"Menyatakan terdakwa Syahrial Alamsyah alias Abu Rara tidak terbukti secara sah melakukan tindak pidana terorisme, melanggar Pasal 15 junto Pasal 6 junto Pasal 16 A UU Nomor 5 Tahun 2018 tentang Perubahan atas Undang-Undang Nomor 15 Tahun 2003 tentang penetapan Peraturan Pemerintah Pengganti Undang-Undang Nomor 1 Tahun 2002 tentang Pemberantasan Tindak Pidana Terorisme menjadi Undang-Undang," ujar Kamsi, seperti dikutip Antara.
Menurut pengacara, Abu Rara bersalah karena melanggar Pasal 351 KUHP tentang penganiayaan, bukan tindak pidana terorisme.
Setelah nota pembelaan dibacakan dari kuasa hukum, Abu Rara secara pribadi menyatakan tidak terbukti melakukan pemufakatan jahat dalam bentuk tindak pidana terorisme.
"Saya sama sekali tidak terbukti, pak hakim," ujar Abu Rara dari sambungan telekonferensi di Rumah Tahanan Khusus tindak pidana terorisme di Cikeas, Bogor, Jawa Barat.
Namun hakim berkata lain, dalam sidang putusan, Abu Rara divonis sesuai dengan Pasal yang didakwakan Jaksa yakni Pasal 15 Juncto Pasal 6 Juncto Pasal 16 Undang-Undang Nomor 5 Tahun 2018 tentang Perubahan atas Undang-Undang Nomor 15 Tahun 2003 tentang Penetapan Peraturan Pemerintah Pengganti Undang-Undang Nomor 1 Tahun 2002 tentang Pemberantasan Tindak Pidana Terorisme menjadi Undang-Undang.
Di persidangan, Abu Rara meminta maaf kepada ajudan Wiranto, Ahmad Fuad Syauqi karena melukainya dengan senjata tajam.

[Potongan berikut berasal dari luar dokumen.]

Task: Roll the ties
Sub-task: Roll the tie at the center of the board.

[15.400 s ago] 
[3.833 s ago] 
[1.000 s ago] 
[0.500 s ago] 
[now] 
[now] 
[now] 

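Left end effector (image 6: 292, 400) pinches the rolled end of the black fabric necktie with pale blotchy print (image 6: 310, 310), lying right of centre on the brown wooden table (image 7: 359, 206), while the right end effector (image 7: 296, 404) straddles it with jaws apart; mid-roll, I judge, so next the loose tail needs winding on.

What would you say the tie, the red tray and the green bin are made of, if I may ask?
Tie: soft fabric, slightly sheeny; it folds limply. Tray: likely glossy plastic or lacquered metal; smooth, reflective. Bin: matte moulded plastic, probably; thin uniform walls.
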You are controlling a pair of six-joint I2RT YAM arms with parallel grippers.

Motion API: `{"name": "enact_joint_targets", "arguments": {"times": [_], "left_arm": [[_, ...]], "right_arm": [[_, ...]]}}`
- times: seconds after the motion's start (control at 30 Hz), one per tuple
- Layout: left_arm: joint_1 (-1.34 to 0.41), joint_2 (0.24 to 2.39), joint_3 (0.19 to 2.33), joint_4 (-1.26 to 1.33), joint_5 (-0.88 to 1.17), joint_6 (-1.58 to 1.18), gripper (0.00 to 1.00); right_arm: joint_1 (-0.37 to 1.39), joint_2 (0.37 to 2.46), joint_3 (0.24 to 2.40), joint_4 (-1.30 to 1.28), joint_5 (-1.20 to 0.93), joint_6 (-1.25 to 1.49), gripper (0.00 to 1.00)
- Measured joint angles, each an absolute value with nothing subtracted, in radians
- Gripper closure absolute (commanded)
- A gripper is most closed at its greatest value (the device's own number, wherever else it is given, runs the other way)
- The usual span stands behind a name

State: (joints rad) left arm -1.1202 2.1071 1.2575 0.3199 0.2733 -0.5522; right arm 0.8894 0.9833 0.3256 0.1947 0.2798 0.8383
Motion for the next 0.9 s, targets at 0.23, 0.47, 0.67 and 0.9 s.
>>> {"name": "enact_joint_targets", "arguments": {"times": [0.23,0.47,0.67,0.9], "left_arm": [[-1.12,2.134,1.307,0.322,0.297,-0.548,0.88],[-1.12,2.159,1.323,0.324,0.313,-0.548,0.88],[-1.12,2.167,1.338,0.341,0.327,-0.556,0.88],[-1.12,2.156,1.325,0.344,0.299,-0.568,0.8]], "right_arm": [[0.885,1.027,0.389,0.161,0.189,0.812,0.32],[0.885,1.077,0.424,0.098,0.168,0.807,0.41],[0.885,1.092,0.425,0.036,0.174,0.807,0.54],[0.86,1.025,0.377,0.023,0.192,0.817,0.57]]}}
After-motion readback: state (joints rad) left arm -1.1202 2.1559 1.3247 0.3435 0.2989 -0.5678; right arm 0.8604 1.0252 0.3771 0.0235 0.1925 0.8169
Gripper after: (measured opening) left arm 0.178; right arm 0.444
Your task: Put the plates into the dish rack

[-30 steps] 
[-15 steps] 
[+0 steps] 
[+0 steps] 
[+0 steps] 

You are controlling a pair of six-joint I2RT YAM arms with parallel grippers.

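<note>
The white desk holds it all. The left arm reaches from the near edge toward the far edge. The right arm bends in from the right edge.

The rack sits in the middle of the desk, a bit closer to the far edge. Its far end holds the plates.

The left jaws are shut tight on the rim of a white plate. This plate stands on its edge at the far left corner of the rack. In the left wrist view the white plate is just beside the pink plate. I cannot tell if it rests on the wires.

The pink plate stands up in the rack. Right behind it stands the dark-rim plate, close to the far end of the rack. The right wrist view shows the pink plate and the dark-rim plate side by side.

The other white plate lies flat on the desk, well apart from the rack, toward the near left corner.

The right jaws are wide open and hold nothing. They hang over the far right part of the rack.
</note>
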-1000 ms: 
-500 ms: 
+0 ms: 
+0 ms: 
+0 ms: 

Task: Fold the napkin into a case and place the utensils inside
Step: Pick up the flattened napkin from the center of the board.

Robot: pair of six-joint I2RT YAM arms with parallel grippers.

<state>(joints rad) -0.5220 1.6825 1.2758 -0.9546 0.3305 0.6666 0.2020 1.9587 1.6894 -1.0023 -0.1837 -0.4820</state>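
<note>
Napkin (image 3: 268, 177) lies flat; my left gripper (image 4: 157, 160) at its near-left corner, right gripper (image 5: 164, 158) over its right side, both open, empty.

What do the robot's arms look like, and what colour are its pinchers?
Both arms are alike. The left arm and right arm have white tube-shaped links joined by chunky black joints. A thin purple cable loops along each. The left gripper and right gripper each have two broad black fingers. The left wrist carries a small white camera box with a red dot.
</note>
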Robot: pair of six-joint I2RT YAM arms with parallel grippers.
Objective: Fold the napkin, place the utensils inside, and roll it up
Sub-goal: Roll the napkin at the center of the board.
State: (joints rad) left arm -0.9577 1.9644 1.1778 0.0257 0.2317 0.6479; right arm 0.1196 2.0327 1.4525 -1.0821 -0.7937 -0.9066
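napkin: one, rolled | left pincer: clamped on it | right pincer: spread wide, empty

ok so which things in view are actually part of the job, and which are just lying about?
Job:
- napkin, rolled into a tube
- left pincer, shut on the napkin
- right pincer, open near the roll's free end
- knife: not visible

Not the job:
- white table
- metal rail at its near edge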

Permintaan maaf tersebut disampaikan melalui kuasa hukum Abu Rara, Faris, dalam sidang telekonferensi agenda pemeriksaan saksi di Ruang Sidang Ali Said Pengadilan Negeri Jakarta Barat, Kamis (23/4/2020).
"Saya meminta maaf atas kejadian yang menimpa bapak (Fuad). Memang benar ada kejadian itu, hanya ditujukan pada Pak Wiranto," ujar Abu Rara melalui Faris, seperti dikutip Antara.
Kemudian, Abu Rara meminta maaf kembali pada orang-orang yang terluka karena terkena imbas penusukan darinya dan istrinya, Fitria Diana.
Pengamat militer dan pertahanan Connie Rahakundinie Bakrie memberikan sejumlah catatan terkait kerja intelijen setelah terjadinya penusukan terhadap Menko Polhukam Wiranto.
Menurut Connie, berdasarkan keterangan Kepala BIN Budi Gunawan, keberadaan pelaku yang diduga bagian dari jaringan JAD sudah teridentifikasi sejak tiga bulan lalu.
"Nah apakah setelah 3 bulan setelah identifikasi itu ada penindakannya, apakah disisir atau diamankan," kata Connie saat dihubungi Kompas.com, Jumat (11/10/2019).
"Kita mendorong pihak intelijen harus lebih mampu memainkan 'giginya'," lanjut dia.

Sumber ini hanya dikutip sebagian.